Chosen option: "Factory Pattern with Strategy (Option 1)", because it provides clean separation, extensibility for future formats, and follows industry best practices with minimal complexity.

Implementation

Files Created: [Source: 02-implementation-complete.md, lines 21-25] 1. src/infrastructure/document-loaders/document-loader.ts - IDocumentLoader interface 2. src/infrastructure/document-loaders/document-loader-factory.ts - Factory 3. src/infrastructure/document-loaders/pdf-loader.ts - PDF adapter 4. src/infrastructure/document-loaders/epub-loader.ts - EPUB loader

Interface: [Source: planning, interface design]

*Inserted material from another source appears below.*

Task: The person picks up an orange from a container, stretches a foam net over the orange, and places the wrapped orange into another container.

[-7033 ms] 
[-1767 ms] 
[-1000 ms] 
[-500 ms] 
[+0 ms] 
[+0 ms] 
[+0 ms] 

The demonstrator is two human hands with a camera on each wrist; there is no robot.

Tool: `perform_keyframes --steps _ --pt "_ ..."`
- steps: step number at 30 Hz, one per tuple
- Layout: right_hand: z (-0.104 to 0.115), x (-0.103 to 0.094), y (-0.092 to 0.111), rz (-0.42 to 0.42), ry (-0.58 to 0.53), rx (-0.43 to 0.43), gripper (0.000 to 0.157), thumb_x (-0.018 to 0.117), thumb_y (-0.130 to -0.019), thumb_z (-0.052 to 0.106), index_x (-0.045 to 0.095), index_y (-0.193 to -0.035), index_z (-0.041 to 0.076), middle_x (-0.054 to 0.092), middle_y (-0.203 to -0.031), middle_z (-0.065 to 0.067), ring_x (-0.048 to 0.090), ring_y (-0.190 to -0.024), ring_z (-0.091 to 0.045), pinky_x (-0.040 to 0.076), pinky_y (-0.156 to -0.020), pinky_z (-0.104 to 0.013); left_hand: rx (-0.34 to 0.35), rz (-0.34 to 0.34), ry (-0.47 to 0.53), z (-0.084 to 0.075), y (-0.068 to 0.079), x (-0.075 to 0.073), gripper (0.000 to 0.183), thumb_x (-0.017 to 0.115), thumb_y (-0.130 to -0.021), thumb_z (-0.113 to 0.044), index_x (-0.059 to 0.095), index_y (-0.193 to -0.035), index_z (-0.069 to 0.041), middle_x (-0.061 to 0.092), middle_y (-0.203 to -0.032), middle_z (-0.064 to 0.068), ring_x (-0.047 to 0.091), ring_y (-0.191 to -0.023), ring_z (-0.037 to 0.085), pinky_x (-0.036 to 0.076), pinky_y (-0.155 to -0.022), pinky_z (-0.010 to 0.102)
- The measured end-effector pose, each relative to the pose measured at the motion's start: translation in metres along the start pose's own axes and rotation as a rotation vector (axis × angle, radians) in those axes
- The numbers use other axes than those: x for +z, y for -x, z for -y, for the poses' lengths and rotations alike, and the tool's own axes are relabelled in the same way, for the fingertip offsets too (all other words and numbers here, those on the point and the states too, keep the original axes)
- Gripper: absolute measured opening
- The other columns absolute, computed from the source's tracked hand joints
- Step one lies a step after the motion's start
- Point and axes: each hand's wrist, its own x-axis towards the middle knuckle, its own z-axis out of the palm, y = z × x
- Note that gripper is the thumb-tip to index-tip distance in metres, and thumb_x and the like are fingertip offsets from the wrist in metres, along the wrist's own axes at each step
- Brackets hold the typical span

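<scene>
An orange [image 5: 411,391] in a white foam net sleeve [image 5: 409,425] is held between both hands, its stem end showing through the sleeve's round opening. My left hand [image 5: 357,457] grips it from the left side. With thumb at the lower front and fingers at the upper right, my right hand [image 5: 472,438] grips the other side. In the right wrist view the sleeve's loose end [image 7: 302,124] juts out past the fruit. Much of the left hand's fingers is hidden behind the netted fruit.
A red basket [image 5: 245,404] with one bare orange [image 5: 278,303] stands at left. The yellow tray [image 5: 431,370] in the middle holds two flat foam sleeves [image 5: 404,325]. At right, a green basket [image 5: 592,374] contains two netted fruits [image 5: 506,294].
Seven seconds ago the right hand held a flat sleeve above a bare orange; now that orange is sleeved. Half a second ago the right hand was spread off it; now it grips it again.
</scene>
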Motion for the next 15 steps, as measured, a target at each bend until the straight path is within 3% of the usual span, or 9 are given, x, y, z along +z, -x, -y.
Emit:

interface IDocumentLoader {
  canHandle(filePath: string): boolean;
  load(filePath: string): Promise<Document[]>;
  getSupportedExtensions(): string[];
}

Factory: [Source: Implementation]

class DocumentLoaderFactory {
  private loaders: IDocumentLoader[];

  constructor() {
    this.loaders = [
      new PDFDocumentLoader(),
      new EPUBDocumentLoader()
    ];
  }

  getLoader(filePath: string): IDocumentLoader | null {
    return this.loaders.find(loader => loader.canHandle(filePath)) || null;
  }

  getSupportedExtensions(): string[] {
    return this.loaders.flatMap(loader => loader.getSupportedExtensions());
    // Returns: ['.pdf', '.epub']
  }
}

Usage in Seeding: [Source: 02-implementation-complete.md, lines 54-61]

// Before: Hardcoded PDF
const pdfFiles = await findPdfFilesRecursively(filesDir);
const doc = await PDFLoader.load(filePath);

// After: Factory pattern
const factory = new DocumentLoaderFactory();
const docFiles = await findDocumentFilesRecursively(filesDir, factory.getSupportedExtensions());
const loader = factory.getLoader(filePath);
const doc = await loader.load(filePath);

Design Patterns Applied

1. Strategy Pattern: [Pattern: interchangeable algorithms] - IDocumentLoader interface - Multiple implementations (PDF, EPUB) - Runtime selection

2. Factory Pattern: [Pattern: object creation] - DocumentLoaderFactory creates appropriate loader - Centralizes loader selection logic - Easy to add new loaders

3. Adapter Pattern: [Pattern: interface adaptation] - PDFDocumentLoader wraps existing PDFLoader - Adapts to IDocumentLoader interface - Reuses existing code

Consequences

Positive: * Extensible: Add new formats by implementing interface [Benefit: 02-implementation-complete.md, line 23] * Clean seeding script: Format-agnostic processing [Benefit: separation] * Type-safe: Interface enforces contracts [Safety: TypeScript] * Testable: Can mock IDocumentLoader [Testing: unit testable] * DRY: Factory logic centralized [Pattern: single responsibility] * Adapter reuse: Existing PDF code wrapped, not rewritten [Efficiency: reuse]

Negative: * More files: 4 new files for abstraction [Trade-off: file count] * Indirection: One more layer to navigate [Complexity: abstraction] * Over-engineering risk: Pattern may be overkill for 2 formats [Risk: premature]

Neutral: * Standard patterns: Well-known GoF patterns [Familiarity: established] * Easy to extend: Add format = implement interface [Process: clear]

Confirmation

Implementation Validated: [Source: 02-implementation-complete.md, testing results] - ✅ PDF loading still works (adapter successful) - ✅ EPUB loading works (new loader functional) - ✅ Factory selects correct loader based on extension - ✅ 3 sample EPUB files processed successfully

File Discovery: [Source: lines 54-56] - findDocumentFilesRecursively() now finds both .pdf and .epub - Extensions provided by factory (extensible)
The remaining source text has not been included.